* Work order
Tell how many lines in the records contain the word "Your"; the number alone is the answer.

* Provided records
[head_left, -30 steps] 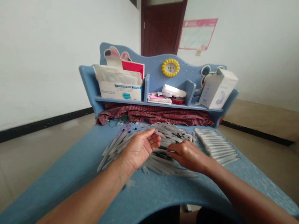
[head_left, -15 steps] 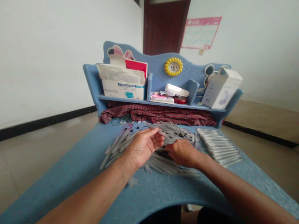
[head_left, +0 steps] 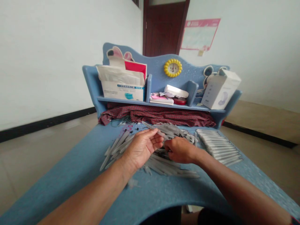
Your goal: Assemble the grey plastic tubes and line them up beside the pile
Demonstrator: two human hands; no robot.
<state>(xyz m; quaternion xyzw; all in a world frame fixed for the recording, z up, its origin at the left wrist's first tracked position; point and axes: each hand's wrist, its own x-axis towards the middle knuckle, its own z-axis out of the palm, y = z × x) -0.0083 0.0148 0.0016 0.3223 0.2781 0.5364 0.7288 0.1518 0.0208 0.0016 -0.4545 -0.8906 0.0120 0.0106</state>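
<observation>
The grip of the left hand (head_left: 144, 147) is a light pinch, thumb against fingertips, on a slim, frosted, translucent plastic tube (head_left: 161, 134); the right hand (head_left: 180, 150) sits just beside the tube's near end with its fingers bent in, and what they have hold of, if anything, is hidden. Under everything lies the broad, mottled blue desk (head_left: 77, 179), with a wavy-topped blue shelf unit (head_left: 153, 67) standing along its far edge. A crumpled red-and-black checked cloth (head_left: 168, 117) is bunched below that shelf. Nearer the person, a loose, spread heap of translucent grey-white plastic tubes (head_left: 161, 165) reaches beneath and around both hands, and to the right of it a neat row of slender, clear-bodied pens (head_left: 220, 147) lies side by side. The pinched tube is above the heap, slanting between the two hands. Smallest are a few tiny black pieces (head_left: 137, 128) at the heap's far left. The step in hand looks like close two-handed work on that one tube, perhaps at its near end. The next move seems to call for a steady left pinch and a small, well-aligned motion from the right fingers.
</observation>
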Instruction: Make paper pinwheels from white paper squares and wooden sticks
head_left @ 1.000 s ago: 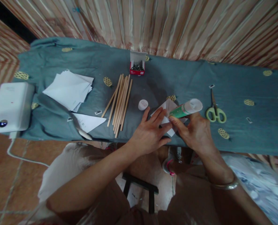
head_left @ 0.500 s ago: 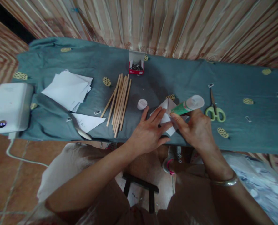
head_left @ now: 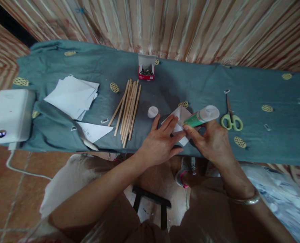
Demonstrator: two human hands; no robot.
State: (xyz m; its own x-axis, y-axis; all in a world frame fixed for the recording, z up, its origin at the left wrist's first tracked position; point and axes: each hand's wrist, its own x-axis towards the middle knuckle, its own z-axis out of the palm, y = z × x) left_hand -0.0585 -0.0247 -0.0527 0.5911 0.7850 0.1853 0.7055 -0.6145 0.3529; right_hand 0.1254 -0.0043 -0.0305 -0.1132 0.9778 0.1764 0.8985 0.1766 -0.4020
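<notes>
- Our right grip (head_left: 214, 139) pinches a green tube (head_left: 200, 116) over folded paper (head_left: 181, 116).
- Our left grip (head_left: 159, 143), fingers spread, rests on that paper.
- Scissors (head_left: 231, 116) lie right of it.

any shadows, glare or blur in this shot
Head view: muted light, with a soft shadow on the tablecloth beyond the folded paper; head view: sheen along the curtain; head view: print on the green-and-white tube too soft to read.

Far side's all covered by a pleated striped curtain (head_left: 165, 27), teal pineapple-print tablecloth (head_left: 253, 135) is spread nearer, brownish floor tiles (head_left: 0, 189) are seen near left. Dark bar (head_left: 13, 25) far left can't really be identified.
</notes>
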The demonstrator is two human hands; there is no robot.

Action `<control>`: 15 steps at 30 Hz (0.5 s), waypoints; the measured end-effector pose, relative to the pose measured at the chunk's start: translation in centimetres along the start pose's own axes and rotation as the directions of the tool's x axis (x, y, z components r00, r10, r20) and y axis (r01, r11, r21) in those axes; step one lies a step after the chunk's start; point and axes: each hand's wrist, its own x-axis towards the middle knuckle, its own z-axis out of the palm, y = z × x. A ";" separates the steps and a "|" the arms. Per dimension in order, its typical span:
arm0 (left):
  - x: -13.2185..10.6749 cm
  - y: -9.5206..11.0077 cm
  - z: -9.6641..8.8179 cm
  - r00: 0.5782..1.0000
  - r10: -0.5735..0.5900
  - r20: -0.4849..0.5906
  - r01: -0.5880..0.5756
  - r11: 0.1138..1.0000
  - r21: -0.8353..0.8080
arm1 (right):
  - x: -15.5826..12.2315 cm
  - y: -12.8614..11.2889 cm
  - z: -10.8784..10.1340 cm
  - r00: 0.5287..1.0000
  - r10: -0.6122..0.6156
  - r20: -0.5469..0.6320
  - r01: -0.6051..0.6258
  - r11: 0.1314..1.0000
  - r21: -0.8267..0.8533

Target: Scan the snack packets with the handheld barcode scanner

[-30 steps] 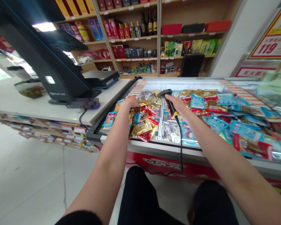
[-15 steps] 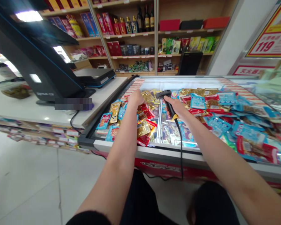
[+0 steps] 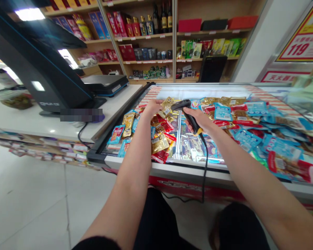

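Observation:
My right hand point(image 3: 196, 119) is wrapped round the handle of a black barcode scanner point(image 3: 182, 105), its head pointing left and its cable hanging down over the freezer's front edge. Just left of the scanner head, my left hand point(image 3: 153, 107) grips a gold snack packet point(image 3: 167, 107) by its left side, with a printed label facing up. Below that hand lie red and gold packets point(image 3: 160, 142) on the glass top. A larger heap of blue, red and gold snack packets point(image 3: 246, 139) spreads to the right of my right hand.
The chest freezer's front rim point(image 3: 135, 163) runs before my legs. At left, a white counter point(image 3: 120, 107) bears a black weighing scale point(image 3: 106, 83) and a dark point-of-sale terminal point(image 3: 59, 86). Behind the freezer rise stocked wooden shelves point(image 3: 146, 38).
My left hand has lifted the gold packet, turning it so its label shows beside the scanner head. The scanner has tilted slightly, and its cable has swung a little to the right.

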 end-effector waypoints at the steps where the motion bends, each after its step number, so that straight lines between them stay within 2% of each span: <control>1: 0.0 -0.1 0.1 1.000 -0.004 -0.017 0.003 1.000 -0.017 | -0.1 0.0 -0.1 1.000 0.002 0.005 -0.002 1.000 -0.007; 8: -0.2 0.1 0.6 0.989 0.038 -0.146 -0.050 0.996 -0.080 | -0.1 0.3 -0.6 0.999 -0.015 0.035 0.015 1.000 0.011; 15: -0.8 0.7 1.5 0.985 0.051 -0.165 -0.071 0.990 -0.118 | -0.1 0.2 -0.4 1.000 -0.010 0.021 0.010 1.000 0.008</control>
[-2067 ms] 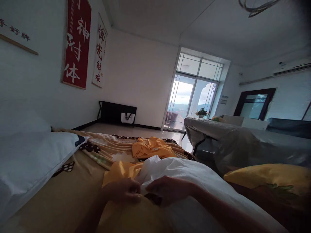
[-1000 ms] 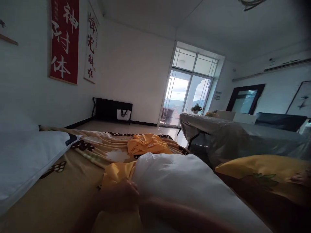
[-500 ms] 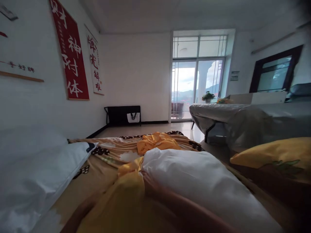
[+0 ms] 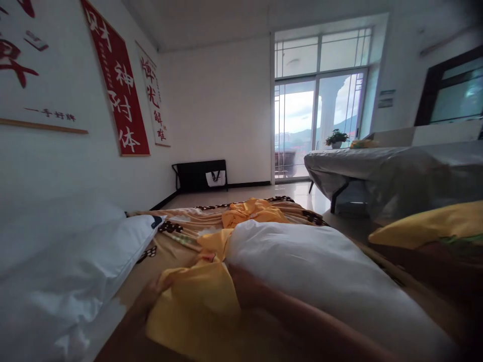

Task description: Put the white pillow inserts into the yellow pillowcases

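Note:
A yellow pillowcase (image 4: pixel 196 301) lies bunched in front of me, over the end of a plump white pillow (image 4: pixel 302 261). My left hand (image 4: pixel 156 289) is closed on the pillowcase's left edge, its fingers partly covered by the cloth. From the lower right my right arm reaches along the white pillow. My right hand (image 4: pixel 241 281) rests where pillow and pillowcase meet; its fingers are hidden, so their grip does not show. Beyond them, orange-yellow cloth (image 4: pixel 252 210) lies crumpled on the patterned blanket (image 4: pixel 181 241).
White pillows (image 4: pixel 86 261) lean by the left wall. At right is a yellow cushion (image 4: pixel 430 226) with a green print. Behind it stands a table (image 4: pixel 350 161) under plastic sheeting. A black folded frame (image 4: pixel 196 176) with a white bag stands against the far wall.
The view has turned slightly left. My left hand has lifted the near left part of the pillowcase, which now stands up more. My right hand stays at the pillow.

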A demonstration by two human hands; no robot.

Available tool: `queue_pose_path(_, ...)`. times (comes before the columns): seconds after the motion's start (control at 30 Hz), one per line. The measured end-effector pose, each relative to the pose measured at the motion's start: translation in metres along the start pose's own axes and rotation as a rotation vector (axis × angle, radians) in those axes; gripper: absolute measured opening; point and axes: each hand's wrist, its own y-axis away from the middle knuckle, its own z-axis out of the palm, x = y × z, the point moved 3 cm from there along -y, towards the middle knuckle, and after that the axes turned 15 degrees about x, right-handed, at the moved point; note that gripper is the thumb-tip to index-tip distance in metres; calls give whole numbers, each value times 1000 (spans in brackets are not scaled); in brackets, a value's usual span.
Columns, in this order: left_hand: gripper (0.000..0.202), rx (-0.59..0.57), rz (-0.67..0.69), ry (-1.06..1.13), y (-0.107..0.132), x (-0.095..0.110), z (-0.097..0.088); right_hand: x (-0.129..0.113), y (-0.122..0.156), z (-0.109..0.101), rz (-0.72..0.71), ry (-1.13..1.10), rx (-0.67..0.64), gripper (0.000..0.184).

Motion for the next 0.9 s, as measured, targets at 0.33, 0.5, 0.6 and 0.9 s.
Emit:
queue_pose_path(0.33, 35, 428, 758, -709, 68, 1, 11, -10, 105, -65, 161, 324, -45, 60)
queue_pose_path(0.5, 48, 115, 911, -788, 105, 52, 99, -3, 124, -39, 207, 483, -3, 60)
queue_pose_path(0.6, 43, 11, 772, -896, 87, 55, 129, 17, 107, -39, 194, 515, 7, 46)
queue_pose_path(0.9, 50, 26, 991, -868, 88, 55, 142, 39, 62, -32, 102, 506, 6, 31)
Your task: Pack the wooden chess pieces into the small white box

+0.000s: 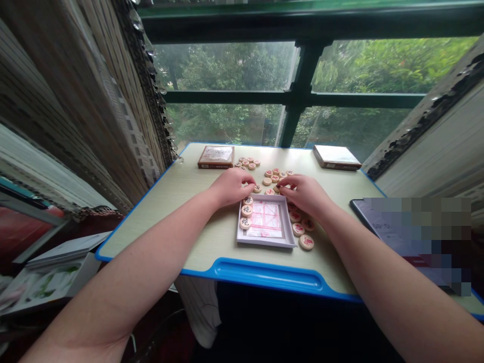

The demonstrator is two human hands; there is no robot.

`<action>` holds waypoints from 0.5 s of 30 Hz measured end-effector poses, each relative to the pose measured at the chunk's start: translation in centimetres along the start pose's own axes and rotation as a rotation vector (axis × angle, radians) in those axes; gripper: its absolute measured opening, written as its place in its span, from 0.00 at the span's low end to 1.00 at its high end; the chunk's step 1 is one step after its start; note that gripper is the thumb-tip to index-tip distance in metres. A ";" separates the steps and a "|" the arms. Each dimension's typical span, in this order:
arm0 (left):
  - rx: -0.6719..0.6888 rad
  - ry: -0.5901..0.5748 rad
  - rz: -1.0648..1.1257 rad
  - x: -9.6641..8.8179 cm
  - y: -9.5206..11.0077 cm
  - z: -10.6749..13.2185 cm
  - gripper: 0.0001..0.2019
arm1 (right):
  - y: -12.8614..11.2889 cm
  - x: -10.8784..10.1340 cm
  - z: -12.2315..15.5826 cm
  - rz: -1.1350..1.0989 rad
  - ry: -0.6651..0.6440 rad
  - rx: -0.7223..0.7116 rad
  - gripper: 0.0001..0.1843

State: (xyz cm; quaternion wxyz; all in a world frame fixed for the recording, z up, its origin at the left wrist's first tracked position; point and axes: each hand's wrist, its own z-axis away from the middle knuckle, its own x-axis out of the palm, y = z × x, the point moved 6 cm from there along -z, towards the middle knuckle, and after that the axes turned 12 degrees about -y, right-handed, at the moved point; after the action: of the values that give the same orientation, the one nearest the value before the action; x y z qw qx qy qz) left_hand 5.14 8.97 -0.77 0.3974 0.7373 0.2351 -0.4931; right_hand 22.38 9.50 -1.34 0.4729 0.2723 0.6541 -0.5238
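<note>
Above the far left corner of a shallow white box (294, 238), my left hand (233, 188) is closed, its fingertips pinching the edge of a Chinese chess piece (257, 188). My right hand (302, 192) has thumb and fingers pinched on another round Chinese chess piece (277, 189) just beyond the box's far edge. Inside the box, three black-lettered pieces (246, 210) line the left wall, over a paper with red lines (265, 220). Red-lettered pieces (306, 242) lie along the box's right side, some partly hidden under my right hand. Several more pieces (275, 178) lie between the hands.
Black-lettered pieces (248, 162) are grouped farther back. A brown-edged box (216, 157) sits at the table's back left, and a similar white-topped box (336, 157) at the back right. A phone (374, 222) lies on the right. The table (166, 201) has a blue rim and stands against a window.
</note>
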 end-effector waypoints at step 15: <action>0.010 -0.156 0.024 0.7 0.0 0.0 0.16 | 1.5 -0.9 0.5 0.028 0.032 0.239 0.12</action>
State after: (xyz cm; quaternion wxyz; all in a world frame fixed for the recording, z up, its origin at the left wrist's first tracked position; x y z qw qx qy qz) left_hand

* Solution for this exercise
2